*Material provided*
========

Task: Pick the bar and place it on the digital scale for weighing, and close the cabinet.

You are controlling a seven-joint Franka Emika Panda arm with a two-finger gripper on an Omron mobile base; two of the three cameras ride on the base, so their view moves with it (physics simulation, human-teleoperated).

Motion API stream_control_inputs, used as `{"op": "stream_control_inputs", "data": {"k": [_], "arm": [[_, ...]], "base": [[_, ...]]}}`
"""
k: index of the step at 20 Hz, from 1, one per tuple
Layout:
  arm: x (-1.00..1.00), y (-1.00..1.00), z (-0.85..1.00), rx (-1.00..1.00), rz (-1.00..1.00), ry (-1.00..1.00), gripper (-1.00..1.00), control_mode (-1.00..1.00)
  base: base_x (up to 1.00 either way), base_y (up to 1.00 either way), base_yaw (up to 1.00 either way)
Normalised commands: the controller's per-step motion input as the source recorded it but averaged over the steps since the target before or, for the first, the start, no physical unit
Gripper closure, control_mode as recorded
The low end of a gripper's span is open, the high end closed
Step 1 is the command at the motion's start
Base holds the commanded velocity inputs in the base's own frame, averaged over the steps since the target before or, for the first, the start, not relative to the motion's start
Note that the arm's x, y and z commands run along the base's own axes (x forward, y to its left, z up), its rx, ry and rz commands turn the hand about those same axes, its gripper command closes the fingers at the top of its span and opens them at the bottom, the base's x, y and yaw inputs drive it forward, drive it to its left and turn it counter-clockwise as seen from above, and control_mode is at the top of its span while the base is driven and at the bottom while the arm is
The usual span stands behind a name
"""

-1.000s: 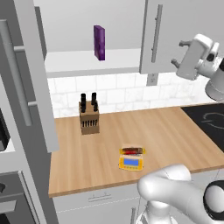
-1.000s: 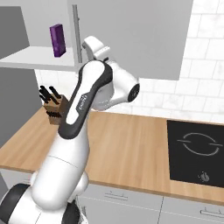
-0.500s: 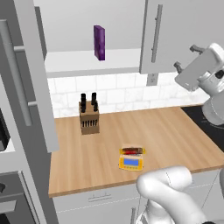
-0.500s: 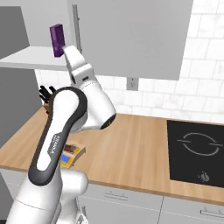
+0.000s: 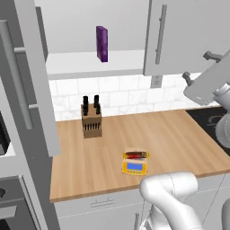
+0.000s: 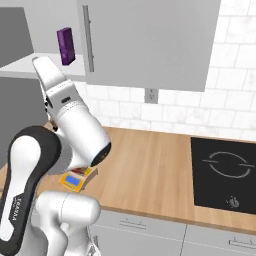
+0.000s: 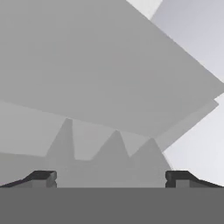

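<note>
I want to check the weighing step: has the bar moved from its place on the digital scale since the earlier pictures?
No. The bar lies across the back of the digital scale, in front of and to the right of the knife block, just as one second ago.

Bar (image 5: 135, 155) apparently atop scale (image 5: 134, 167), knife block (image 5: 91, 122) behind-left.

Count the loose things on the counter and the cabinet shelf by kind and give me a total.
bar: 1
scale: 1
knife block: 1
purple box: 1
Total: 4
</note>
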Motion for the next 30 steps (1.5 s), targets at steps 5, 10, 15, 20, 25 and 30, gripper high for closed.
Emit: {"op": "stream_control_inputs", "data": {"k": [5,10,15,20,25,30], "arm": [[-0.63,0.26,0.0,-0.11,0.09,0.17,-1.0,-1.0],[-0.72,0.46,0.0,-0.14,0.08,0.06,-1.0,-1.0],[-0.81,0.73,0.0,-0.07,0.05,0.0,-1.0,-1.0],[-0.53,0.62,0.0,0.01,0.0,0.0,-1.0,-1.0],[-0.59,0.75,-0.24,0.01,0.0,0.03,-1.0,-1.0],[-0.53,1.0,-0.44,-0.03,-0.06,0.04,-1.0,-1.0]], "base": [[0.0,0.0,0.0],[0.0,0.0,0.0],[0.0,0.0,0.0],[0.0,0.0,0.0],[0.0,0.0,0.0],[0.0,0.0,0.0]]}}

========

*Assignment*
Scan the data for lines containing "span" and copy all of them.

*Exercise response*
The low end of a gripper's span is open, the high end closed
Note that the arm's x, y and z commands run along the base's own axes (x forward, y to its left, z up), its rx, ry and rz commands turn the hand about those same axes, its gripper command closes the fingers at the top of its span and opens them at the bottom, the base's x, y and yaw inputs drive it forward, drive it to its left and turn it counter-clockwise as seen from above, and control_mode is at the top of its span while the base is driven and at the bottom while the arm is
The usual span stands behind a name

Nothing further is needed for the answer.